ACTIVITY | Your task is to copy the lines of the data below from the line holding "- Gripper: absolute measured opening" through the line holding "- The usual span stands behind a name", inclusive, exactly and with nothing added.

________________________________________

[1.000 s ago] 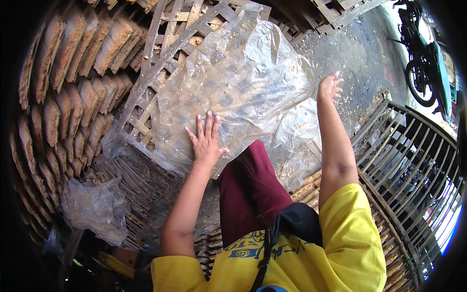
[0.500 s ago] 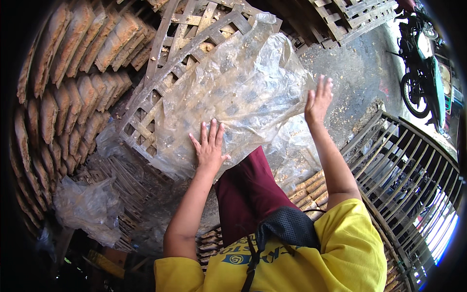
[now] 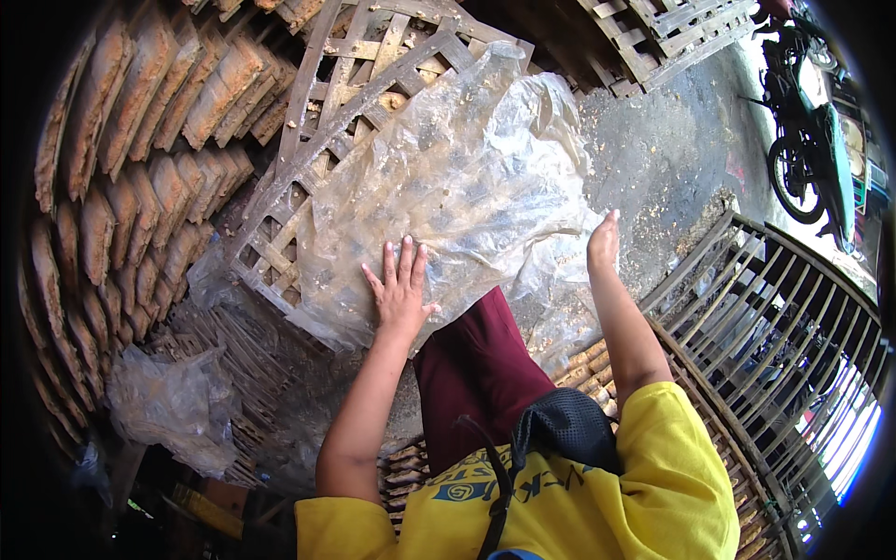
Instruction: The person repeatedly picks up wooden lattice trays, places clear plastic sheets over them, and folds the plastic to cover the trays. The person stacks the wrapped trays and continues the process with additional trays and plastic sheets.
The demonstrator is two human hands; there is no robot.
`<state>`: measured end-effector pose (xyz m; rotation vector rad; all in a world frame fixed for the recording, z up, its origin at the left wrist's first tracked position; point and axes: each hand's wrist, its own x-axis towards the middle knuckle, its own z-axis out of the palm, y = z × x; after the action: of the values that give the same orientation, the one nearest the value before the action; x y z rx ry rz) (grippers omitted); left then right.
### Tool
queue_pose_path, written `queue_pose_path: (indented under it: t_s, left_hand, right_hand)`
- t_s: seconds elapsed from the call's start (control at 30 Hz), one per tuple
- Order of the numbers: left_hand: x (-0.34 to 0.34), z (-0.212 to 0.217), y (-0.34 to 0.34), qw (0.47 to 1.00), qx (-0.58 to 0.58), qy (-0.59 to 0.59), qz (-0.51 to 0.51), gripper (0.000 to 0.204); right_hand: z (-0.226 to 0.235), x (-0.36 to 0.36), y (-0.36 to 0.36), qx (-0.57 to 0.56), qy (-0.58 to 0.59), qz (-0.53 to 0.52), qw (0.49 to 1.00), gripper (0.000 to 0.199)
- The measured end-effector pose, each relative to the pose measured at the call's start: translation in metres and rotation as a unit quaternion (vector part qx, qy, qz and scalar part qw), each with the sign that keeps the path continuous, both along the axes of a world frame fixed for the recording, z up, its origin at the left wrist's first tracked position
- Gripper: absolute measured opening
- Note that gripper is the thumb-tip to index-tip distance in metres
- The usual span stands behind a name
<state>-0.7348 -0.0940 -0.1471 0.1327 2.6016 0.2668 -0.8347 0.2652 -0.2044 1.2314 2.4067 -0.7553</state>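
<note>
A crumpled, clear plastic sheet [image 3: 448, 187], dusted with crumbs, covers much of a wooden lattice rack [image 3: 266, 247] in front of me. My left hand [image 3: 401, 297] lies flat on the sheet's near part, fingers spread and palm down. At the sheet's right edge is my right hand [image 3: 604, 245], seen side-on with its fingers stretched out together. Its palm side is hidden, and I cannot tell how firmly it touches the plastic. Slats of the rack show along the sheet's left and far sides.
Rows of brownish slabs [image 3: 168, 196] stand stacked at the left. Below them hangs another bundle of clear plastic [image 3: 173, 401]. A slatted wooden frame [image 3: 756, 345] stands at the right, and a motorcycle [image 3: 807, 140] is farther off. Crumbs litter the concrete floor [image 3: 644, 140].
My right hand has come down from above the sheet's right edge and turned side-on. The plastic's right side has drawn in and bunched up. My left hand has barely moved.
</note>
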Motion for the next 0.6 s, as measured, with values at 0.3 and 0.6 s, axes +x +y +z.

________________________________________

RESPONSE TO THE EXERCISE |
- Gripper: absolute measured opening
- Note that gripper is the thumb-tip to index-tip distance in metres
- The usual span stands behind a name

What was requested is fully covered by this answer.